[[ STORED DATA, beginning ]]

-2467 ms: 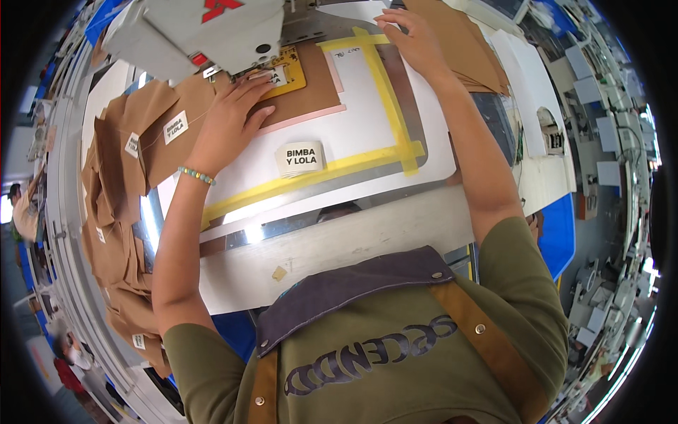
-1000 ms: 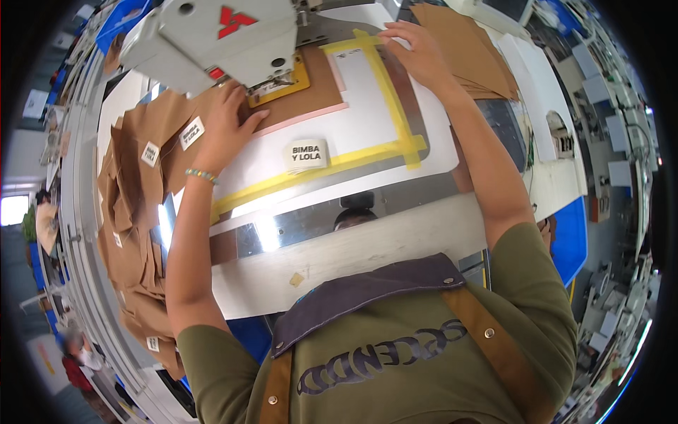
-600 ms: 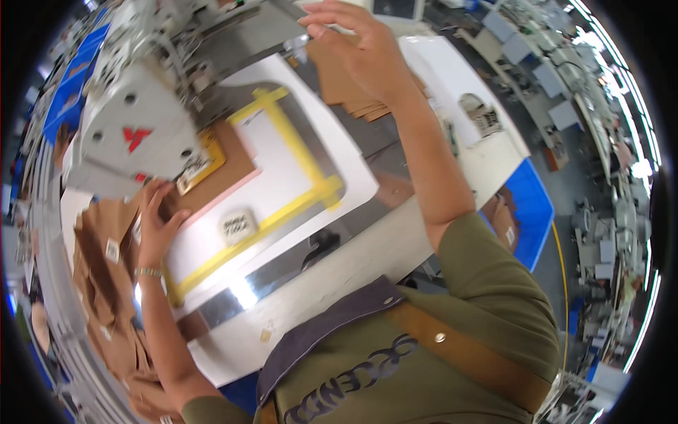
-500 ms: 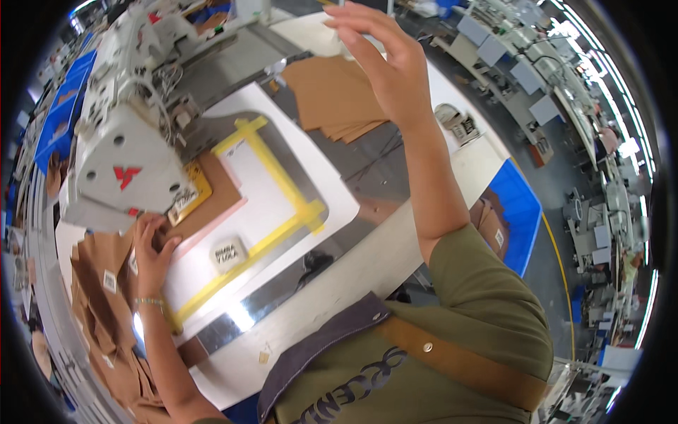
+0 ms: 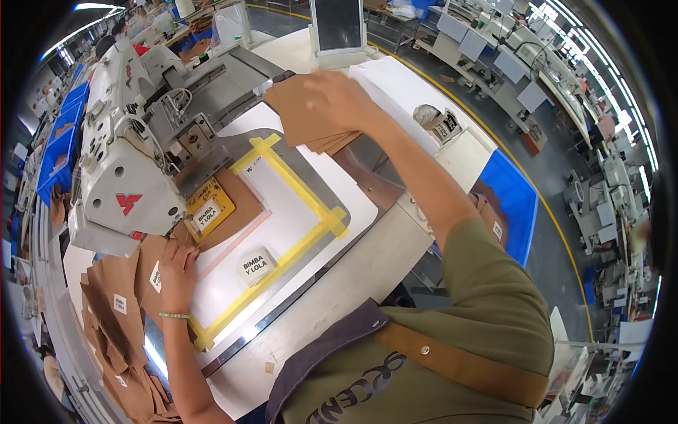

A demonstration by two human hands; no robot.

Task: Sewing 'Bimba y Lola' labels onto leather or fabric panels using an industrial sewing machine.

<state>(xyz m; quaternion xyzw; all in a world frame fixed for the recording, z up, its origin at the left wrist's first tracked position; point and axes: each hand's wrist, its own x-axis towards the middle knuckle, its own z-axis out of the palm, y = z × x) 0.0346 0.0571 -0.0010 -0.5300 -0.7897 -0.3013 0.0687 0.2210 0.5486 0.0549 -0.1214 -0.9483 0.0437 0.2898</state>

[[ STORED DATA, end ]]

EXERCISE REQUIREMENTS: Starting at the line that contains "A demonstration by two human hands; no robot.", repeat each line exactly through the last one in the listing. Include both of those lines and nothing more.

WRITTEN REPLY:
A demonstration by two human hands; no robot.

Task: Sewing 'Bimba y Lola' labels onto leather or fabric panels using an industrial sewing machine.

<state>(xyz m; quaternion xyzw; all in a world frame fixed for the recording, z up, its origin at the left wrist's first tracked position; point and axes: each hand's wrist, its own x-axis towards the middle knuckle, its own z-axis out of the palm, y = z × x) 0.0346 0.0571 -0.0010 -0.5300 -0.7897 -0.3013 0.0687 0.2210 0.5486 0.0549 -0.1214 -0.9483 0.0437 0.2898</state>

Nothing else is needed for this exercise.